There's also an annoying AI assistant called Cara who incessantly interrupts the game with unhelpful tips and car history titbits. Turning her off isn’t as easy as it should be. Likewise, character voiceovers can grate after a while in races. It's a minor annoyance, but if you want to go to the settings, you have to press the pause button twice.
Then there's the multiplayer. Online play has always been a core part of The Crew franchise. Like in previous games, up to four 'crews' of players can cruise around the map, progress through the campaign, and enter custom multiplayer events together. Disappointingly, this is not possible in crossplay multiplayer, with no option to invite friends on other platforms.
Instead, crossplay is only supported in multiplayer PVP events. Two PVP events are available at launch: Grand Race and Demolition Royale. The latter is a battle royale where teams of crews smash into each other in demolition derby cars and the last crew standing wins. Since these cars are fictional, vehicle deformation is noticeably increased compared to the licensed vehicles that barely suffer a scratch in collisions.

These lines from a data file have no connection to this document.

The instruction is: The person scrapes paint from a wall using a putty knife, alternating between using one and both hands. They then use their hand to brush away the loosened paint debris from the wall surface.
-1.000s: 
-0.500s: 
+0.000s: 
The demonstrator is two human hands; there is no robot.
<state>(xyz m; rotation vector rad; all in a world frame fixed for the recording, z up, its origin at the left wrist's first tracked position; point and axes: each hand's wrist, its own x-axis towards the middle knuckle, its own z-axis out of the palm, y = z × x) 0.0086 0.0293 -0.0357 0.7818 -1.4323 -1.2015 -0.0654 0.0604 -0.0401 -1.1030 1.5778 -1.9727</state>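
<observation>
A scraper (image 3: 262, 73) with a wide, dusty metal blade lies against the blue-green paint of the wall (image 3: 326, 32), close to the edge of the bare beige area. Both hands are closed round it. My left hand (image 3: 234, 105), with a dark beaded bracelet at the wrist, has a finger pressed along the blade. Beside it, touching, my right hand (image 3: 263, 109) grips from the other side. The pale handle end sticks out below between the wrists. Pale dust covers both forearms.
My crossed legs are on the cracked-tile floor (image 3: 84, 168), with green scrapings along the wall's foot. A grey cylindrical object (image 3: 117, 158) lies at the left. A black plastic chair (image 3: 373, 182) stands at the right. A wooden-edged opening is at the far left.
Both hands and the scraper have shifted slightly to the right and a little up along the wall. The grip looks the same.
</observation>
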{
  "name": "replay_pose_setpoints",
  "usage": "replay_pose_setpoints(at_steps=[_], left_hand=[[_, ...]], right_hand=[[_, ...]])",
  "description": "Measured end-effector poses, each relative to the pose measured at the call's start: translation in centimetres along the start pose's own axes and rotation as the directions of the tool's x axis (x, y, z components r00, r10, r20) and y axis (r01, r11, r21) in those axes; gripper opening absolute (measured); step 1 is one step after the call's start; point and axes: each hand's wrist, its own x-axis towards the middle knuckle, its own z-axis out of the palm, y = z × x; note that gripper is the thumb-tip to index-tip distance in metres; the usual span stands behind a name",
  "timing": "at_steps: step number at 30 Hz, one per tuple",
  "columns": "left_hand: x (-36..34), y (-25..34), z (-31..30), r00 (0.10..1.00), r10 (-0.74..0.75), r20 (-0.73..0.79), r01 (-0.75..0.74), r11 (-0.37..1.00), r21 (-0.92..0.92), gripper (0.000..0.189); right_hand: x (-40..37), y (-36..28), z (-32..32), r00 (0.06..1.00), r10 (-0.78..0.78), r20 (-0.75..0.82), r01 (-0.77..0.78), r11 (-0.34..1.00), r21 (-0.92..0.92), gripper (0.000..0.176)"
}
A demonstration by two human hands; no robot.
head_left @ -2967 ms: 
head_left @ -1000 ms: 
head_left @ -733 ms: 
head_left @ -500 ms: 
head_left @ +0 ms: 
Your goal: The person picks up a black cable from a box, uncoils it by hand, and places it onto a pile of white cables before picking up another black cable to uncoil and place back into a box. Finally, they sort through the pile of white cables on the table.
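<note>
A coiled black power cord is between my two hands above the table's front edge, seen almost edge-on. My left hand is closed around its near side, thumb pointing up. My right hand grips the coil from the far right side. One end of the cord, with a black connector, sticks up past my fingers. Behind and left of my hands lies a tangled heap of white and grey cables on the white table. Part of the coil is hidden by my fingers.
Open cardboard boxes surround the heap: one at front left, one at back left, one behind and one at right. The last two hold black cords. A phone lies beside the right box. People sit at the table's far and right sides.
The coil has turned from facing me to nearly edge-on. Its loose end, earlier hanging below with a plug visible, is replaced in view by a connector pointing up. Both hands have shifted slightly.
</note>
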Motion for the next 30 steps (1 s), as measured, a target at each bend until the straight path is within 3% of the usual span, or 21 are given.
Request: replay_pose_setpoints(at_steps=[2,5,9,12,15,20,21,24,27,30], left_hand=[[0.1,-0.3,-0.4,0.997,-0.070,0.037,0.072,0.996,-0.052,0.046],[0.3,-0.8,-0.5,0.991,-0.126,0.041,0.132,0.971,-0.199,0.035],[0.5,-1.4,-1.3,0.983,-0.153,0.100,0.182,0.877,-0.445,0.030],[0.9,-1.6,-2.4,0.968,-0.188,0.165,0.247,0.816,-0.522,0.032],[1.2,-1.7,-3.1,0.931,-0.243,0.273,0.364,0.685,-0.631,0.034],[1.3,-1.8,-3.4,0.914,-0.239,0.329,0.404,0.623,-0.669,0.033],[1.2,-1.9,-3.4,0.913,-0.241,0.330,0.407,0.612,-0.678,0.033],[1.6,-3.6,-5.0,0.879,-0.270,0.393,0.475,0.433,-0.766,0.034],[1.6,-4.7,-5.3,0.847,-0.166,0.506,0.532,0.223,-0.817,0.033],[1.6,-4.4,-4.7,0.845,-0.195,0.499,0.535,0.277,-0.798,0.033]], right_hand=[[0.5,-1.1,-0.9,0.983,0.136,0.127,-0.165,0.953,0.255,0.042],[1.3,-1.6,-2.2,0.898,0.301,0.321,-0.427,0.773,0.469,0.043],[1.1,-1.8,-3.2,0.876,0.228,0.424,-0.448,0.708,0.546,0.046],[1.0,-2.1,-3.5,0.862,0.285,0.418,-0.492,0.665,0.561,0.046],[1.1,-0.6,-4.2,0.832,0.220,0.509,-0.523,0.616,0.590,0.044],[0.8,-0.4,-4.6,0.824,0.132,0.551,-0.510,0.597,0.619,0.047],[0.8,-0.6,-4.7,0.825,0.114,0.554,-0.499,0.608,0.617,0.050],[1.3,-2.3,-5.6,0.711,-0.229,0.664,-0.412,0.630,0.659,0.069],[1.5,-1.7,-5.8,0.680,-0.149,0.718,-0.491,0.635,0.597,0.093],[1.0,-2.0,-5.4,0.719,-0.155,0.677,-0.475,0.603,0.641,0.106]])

Grand Race, on the other hand, sees up to 28 players compete in an epic race across the entire map, with vehicle switching and events lasting around ten minutes. Both PVP modes offer chaotic fun. Live Summits also return from previous games, offering weekly challenges and rewards to keep dedicated players coming back.
Ivory Tower's post-launch support for The Crew 2 was exemplary, with five years' worth of updates adding new cars, events, and improvements. Three content seasons are already planned for the first year in the Year 1 Pass, but we're hoping The Crew Motorfest's long-term support will be just as generous.
While it lacks originality and the mesmerising scale of the first two games, The Crew Motorfest is a monumental leap forward for the franchise, with vastly improved vehicle handling, visuals, and sound. Its curated playlists give the campaign purpose, O'ahu is a bountiful playground to explore, and the vehicle variety is unmatched. Forza Horizon finally has serious competition.